Paper No. 4
Presentation Time: 9:00 AM
A COMPLEX DEGLACIAL HISTORY SPANNING UP TO 55,000 YEARS GLIMPSED IN EASTERN SARGENT COUNTY, NORTH DAKOTA
The Milnor Beach of the southwestern Red River Valley, if it exists, represents an impoundment of melt water against the western flank of the Red River Valley Lobe of the Laurentide ice sheet prior to the formation of Lake Agassiz. The Milnor beach was first mapped in eastern Sargent County, North Dakota as discontinuous sand ridges and knolls occurring at higher elevations and slightly westward of the well-recognized Herman Beach; the initial perimeter of Lake Agassiz.
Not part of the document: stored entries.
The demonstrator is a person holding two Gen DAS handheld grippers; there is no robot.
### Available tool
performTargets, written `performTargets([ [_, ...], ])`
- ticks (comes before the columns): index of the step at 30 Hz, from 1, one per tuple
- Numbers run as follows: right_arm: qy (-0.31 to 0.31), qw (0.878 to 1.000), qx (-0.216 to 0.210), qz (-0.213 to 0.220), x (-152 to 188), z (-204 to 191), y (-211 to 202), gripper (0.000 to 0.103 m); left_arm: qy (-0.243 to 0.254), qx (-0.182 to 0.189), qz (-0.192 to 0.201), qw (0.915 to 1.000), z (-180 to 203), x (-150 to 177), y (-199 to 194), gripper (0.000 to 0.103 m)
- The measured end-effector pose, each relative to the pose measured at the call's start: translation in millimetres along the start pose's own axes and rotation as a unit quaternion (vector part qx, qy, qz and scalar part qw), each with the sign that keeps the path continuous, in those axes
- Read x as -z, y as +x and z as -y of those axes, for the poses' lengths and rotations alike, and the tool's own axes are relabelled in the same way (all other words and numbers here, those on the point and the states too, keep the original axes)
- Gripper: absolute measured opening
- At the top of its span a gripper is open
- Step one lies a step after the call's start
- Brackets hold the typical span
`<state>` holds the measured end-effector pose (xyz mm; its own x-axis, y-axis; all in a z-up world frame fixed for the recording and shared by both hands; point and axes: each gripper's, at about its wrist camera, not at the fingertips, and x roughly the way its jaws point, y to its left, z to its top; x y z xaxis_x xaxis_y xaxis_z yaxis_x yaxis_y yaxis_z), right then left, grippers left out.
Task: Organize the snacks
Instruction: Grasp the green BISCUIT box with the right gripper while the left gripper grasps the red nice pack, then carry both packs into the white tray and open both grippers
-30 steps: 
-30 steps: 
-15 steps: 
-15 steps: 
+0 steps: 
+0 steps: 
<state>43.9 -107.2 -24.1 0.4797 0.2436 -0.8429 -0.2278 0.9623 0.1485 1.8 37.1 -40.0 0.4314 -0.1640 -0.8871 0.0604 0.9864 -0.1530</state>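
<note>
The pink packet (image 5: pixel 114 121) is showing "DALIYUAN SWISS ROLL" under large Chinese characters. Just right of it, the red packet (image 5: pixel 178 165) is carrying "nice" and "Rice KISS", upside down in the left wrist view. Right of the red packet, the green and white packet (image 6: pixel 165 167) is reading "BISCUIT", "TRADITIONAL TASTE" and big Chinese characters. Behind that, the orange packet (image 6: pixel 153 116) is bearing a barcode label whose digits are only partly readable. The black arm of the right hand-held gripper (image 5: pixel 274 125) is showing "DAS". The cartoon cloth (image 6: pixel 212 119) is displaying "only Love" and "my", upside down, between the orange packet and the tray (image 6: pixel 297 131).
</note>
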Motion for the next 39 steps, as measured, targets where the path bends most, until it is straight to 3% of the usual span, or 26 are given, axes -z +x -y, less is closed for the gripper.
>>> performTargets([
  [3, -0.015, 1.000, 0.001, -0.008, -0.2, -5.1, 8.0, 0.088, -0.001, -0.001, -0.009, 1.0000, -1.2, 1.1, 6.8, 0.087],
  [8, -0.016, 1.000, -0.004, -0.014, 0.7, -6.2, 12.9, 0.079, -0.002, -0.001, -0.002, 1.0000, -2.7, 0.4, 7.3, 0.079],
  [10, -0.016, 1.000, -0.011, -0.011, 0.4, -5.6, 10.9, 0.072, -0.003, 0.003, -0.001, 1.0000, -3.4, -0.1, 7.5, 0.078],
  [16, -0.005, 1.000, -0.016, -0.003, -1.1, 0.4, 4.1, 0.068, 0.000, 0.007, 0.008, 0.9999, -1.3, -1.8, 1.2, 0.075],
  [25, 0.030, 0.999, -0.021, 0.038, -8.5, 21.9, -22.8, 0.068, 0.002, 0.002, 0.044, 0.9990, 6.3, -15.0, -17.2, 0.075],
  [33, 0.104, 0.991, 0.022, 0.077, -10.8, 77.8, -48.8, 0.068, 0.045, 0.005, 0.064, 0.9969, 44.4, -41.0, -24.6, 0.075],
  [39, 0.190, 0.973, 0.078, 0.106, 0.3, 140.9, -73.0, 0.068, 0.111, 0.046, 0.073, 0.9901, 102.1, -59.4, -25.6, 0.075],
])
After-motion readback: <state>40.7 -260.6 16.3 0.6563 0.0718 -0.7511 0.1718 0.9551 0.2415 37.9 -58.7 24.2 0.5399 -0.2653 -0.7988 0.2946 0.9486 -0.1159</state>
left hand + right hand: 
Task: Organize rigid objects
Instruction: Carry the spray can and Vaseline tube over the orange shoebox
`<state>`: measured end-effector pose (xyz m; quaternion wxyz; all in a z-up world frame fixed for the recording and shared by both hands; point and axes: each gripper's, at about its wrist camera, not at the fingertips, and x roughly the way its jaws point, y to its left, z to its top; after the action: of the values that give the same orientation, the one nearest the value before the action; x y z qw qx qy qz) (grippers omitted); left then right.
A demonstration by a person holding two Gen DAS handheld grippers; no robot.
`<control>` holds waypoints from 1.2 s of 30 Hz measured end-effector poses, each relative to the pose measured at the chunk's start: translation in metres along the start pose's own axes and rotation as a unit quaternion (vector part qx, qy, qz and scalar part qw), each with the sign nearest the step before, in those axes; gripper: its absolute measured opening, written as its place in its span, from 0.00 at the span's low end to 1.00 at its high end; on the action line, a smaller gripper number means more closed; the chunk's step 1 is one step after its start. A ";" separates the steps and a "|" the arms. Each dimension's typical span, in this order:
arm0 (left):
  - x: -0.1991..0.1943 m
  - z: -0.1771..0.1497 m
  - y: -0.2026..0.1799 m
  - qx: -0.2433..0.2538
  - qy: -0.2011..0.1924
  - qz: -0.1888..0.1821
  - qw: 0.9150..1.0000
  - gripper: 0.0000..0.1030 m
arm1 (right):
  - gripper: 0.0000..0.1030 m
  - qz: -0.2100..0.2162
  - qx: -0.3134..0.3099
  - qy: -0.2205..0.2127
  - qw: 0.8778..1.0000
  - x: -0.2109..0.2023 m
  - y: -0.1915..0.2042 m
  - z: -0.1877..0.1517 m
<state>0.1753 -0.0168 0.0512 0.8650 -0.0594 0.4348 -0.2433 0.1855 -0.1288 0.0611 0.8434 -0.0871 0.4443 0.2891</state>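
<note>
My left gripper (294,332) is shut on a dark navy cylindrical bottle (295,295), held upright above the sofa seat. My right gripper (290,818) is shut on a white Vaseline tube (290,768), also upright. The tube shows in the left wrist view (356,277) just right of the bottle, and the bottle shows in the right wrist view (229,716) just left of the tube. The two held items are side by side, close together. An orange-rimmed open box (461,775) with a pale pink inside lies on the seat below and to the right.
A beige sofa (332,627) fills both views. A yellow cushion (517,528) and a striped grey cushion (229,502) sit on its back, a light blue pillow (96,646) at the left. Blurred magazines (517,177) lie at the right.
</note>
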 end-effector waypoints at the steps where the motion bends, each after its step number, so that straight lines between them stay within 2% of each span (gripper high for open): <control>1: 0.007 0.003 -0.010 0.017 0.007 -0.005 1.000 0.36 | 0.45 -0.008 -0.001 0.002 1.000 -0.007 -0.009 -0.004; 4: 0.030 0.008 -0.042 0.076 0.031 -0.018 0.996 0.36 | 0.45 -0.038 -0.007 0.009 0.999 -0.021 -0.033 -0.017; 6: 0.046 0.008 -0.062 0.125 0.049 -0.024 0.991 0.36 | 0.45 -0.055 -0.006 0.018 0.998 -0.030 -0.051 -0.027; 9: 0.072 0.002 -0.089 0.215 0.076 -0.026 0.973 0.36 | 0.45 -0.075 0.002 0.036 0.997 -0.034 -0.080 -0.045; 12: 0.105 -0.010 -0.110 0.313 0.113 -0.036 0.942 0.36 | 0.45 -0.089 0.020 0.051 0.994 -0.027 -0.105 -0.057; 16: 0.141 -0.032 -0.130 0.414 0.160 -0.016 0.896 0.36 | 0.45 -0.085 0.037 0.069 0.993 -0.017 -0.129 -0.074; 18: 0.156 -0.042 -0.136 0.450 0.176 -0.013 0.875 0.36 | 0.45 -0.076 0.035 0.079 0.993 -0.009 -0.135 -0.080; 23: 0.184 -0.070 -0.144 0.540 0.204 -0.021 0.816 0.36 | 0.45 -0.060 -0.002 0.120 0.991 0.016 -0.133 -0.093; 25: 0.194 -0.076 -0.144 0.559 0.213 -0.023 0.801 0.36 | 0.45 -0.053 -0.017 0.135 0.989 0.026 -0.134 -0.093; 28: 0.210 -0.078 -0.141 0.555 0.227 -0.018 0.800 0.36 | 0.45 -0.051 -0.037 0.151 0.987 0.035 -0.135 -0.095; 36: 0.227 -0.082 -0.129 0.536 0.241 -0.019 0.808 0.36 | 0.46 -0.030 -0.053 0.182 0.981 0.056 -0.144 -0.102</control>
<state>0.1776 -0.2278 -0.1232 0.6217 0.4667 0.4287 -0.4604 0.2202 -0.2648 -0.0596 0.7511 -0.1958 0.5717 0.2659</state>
Our pilot project to evaluate the age, spatial continuity, and sedimentary characteristics of the Milnor beach segments indicates that features that have been mapped as Milnor strandline segments in North Dakota were actually deposited at widely varying times from as recently as ~400 years ago up to as much as ~55,000 years ago. Additionally they have disparate sedimentological characteristic, most of which are not consistent with the later shoreline deposits of Lake Agassiz. One sample location in this study may have provided the first and only age constraint for the Milnor beach, if continuing research can verify that it is a genuine shoreline. The study area in Sargent County has been over-printed by numerous advances of ice through the Red River Valley, as well as channeling of melt water along the flanks of the glacier, and later by features of Lake Agassiz itself. Our preliminary study gives a small but compelling glimpse into the complex deglacial history recorded in a relatively small area of North Dakota.